3. "Reducing the intermediate data for the data groups" by "processing the intermediate data for each data group in a manner that is defined to correspond to that data group" to "merge" based on a "key in common" (Claim 1, 33):

  • Dean and Ghemawat teaches that the reduce function processes all intermediate values sharing the same key. [cite: Jeffrey Dean and Sanjay Ghemawat, " MapReduce: Simplified Data Processing on Large Clusters "]
  • When intermediate data from multiple heterogeneous groups, identified by their respective group IDs and sharing a "key in common," arrives at a reducer, a POSITA would be motivated to "merge" this data, mimicking a relational join operation.
  • To "process the intermediate data for each data group in a manner that is defined to correspond to that data group," it would be an obvious implementation choice to use separate "iterators" for the intermediate values belonging to each distinct group, as explicitly described in the patent ("applying a different iterator to intermediate values for each group"). This provides a structured and flexible way for the reducer to access and combine the distinct value lists associated with the common key from each original data group (e.g., emp_iter and dept_iter in the patent's pseudocode). This approach is analogous to how join algorithms in RDBMS might process streams of data from different relations.
  • The result, a "merging of the corresponding different intermediate data based on the key in common" (Claim 1) or an "output data set" with a "different schema than the first and second schema" (Claim 33), is the predictable outcome of performing a join operation on heterogeneous data.

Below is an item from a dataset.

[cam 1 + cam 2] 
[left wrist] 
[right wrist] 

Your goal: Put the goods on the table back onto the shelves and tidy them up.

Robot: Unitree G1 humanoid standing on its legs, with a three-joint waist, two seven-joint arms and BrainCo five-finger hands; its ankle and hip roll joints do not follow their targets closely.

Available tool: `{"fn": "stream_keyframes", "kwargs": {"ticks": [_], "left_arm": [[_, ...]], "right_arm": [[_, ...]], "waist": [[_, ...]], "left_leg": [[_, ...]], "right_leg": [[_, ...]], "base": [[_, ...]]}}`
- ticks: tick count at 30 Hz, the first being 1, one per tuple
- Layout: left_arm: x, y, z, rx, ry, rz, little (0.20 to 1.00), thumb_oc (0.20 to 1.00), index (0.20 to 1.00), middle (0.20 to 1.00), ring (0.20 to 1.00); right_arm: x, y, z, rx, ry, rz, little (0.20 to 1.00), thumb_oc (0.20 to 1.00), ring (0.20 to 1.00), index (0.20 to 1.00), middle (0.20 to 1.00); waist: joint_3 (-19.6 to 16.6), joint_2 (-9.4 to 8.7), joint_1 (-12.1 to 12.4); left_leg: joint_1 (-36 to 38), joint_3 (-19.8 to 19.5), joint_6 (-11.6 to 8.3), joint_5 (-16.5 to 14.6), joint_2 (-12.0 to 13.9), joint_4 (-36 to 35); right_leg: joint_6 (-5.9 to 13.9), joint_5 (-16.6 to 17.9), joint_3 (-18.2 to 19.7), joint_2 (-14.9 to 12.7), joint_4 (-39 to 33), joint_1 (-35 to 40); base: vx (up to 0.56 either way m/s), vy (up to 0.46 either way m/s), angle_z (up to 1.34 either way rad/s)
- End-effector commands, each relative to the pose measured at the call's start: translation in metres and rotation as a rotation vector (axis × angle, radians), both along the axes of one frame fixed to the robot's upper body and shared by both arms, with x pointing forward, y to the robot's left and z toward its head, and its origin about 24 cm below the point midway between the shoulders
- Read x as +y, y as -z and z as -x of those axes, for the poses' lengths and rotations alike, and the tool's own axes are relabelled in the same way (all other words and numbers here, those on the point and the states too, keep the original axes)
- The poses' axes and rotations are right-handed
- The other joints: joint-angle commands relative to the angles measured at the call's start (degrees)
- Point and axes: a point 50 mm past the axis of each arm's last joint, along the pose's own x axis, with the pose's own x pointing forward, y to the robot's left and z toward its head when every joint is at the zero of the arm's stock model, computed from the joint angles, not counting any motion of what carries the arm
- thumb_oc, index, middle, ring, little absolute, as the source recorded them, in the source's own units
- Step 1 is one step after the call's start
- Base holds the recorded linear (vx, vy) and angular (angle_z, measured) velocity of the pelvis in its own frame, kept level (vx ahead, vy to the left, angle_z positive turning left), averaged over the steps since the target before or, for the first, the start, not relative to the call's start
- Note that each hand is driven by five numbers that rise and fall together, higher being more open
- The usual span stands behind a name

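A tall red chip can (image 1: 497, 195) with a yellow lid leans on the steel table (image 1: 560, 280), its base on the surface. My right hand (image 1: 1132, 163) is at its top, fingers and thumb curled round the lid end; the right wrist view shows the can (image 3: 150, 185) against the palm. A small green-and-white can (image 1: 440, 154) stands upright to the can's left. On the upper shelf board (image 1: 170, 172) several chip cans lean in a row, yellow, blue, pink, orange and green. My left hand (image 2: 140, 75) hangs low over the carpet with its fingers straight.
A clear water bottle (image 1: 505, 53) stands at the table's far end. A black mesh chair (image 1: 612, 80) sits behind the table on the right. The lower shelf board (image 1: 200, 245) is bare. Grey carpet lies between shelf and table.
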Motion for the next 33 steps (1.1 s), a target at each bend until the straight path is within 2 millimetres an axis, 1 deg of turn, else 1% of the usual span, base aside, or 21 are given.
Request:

4. "Mapping and reducing operations are performed by a distributed system" (Claim 1, 33):

  • This element is explicitly taught by Dean and Ghemawat, which describes a programming methodology for "parallel computations over distributed (typically, very large) data sets." [0002, Jeffrey Dean and Sanjay Ghemawat, " MapReduce: Simplified Data Processing on Large Clusters "]

Conclusion on Obviousness:
A POSITA, motivated to adapt the scalable MapReduce framework (Dean and Ghemawat) to efficiently perform well-known relational database operations like joins on heterogeneous datasets, would have found it obvious to apply known techniques of schema-specific data processing, group identification, and iterative data access to the MapReduce model. The proposed modifications represent predictable extensions to MapReduce for a known problem domain (relational database processing), yielding predictable results (enabling joins across disparate data). Thus, the claimed methods and systems would have been obvious to a POSITA at the time of the invention.